Big Luke was one of these folks. I ran into
him (literally) when I was part of a commune here in New Orleans; about six
foot four with a bushy beard and a big grin, about three hundred pounds in
faded overalls. He had worked off shore several times, been an oyster
fisherman, a Carney, a pot salesman; he stayed up late, got up early and knew
the names of all the bikers at the Seven Seas bar on St. Philip Street (just
off Decatur). He know how to tie knots, tell jokes, fix nearly every damn thing
ever made and could scare the heck out of anybody just by rising to his full
height. He knew how to fish, how to cook and could drink any grown person under
the table; he was also a born story teller. He rode freights, smoked and drank
and caroused and died earlier than me, although we are the same age (and I’m
still goin’ like the Energizer Bunny). He garnered permanent friends and
temporary lovers and was in and out of many of our lives here. It would be hard
to make up a character like Big Luke.
I
dread the loss of characters here. I want to continue to see sword swallowers,
mimes, flower sellers, magicians, musicians and that hapless, helpless homeless
lovable guy that holds court on the corner of St.

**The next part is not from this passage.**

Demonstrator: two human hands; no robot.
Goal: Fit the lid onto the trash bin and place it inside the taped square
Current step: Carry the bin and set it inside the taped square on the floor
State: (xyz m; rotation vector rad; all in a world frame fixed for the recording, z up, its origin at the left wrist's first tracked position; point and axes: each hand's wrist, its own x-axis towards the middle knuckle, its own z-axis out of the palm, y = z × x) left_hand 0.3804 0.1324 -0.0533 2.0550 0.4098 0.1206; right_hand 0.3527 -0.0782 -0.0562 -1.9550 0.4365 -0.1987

Peter and Royal St. I want to
continue to see Clarence selling his Bananas; muttering Bill and little Johnny
running errands for merchants keeping the wheels of commerce greased; also
those ever smiling gaslight mechanics at Bevolo; Pedicab peddlers that singsong
our visitors, ice cream hawkers selling cool and the honest men of a certain
age that actually want to shine your shoes.
The
shopkeepers in the Quarter and their staffs are at once funny, honest, cute,
good humored, gregarious and a little bit nuts; I love them all. What we need
is a Ferris Wheel. I mean it. And a roller coaster.
Picture
it, we have the French Quarter that’s already almost an amusement park; we’ve
got the weather, the shops, eating places and the fortune tellers and artists,
right?
All day long and into the
night we have mule and carriage rides, tour guides and mimes, pirates, zombies
in old fashioned dresses, pickpockets, sharpies and the occasional huckster
complete with Three-card Monte or the tricky shell game and disappearing pea.
Let’s
just go for it. We have an aquarium, insectarium, shopping mall and all that
room from the casino to Jackson Square; we already have an RV park back of the
welcome center for the carneys. Or better yet….. Armstrong Park! The theater
(which is underutilized) can be ….THE BIG TOP! With three rings and the whole
works!
I’m
telling you, we have a huge (a HUGE!) economic opportunity here; when I finish
this paragraph, I’m going to write the mayor. Unemployment will drop to new
lows; there will be second lines every night with fireworks; our schools will
have a whole new curriculum; we could stay open year round with our weather;
street vendors would have a field day; you could clean up being a sanitation
worker. And a good time would be had by all.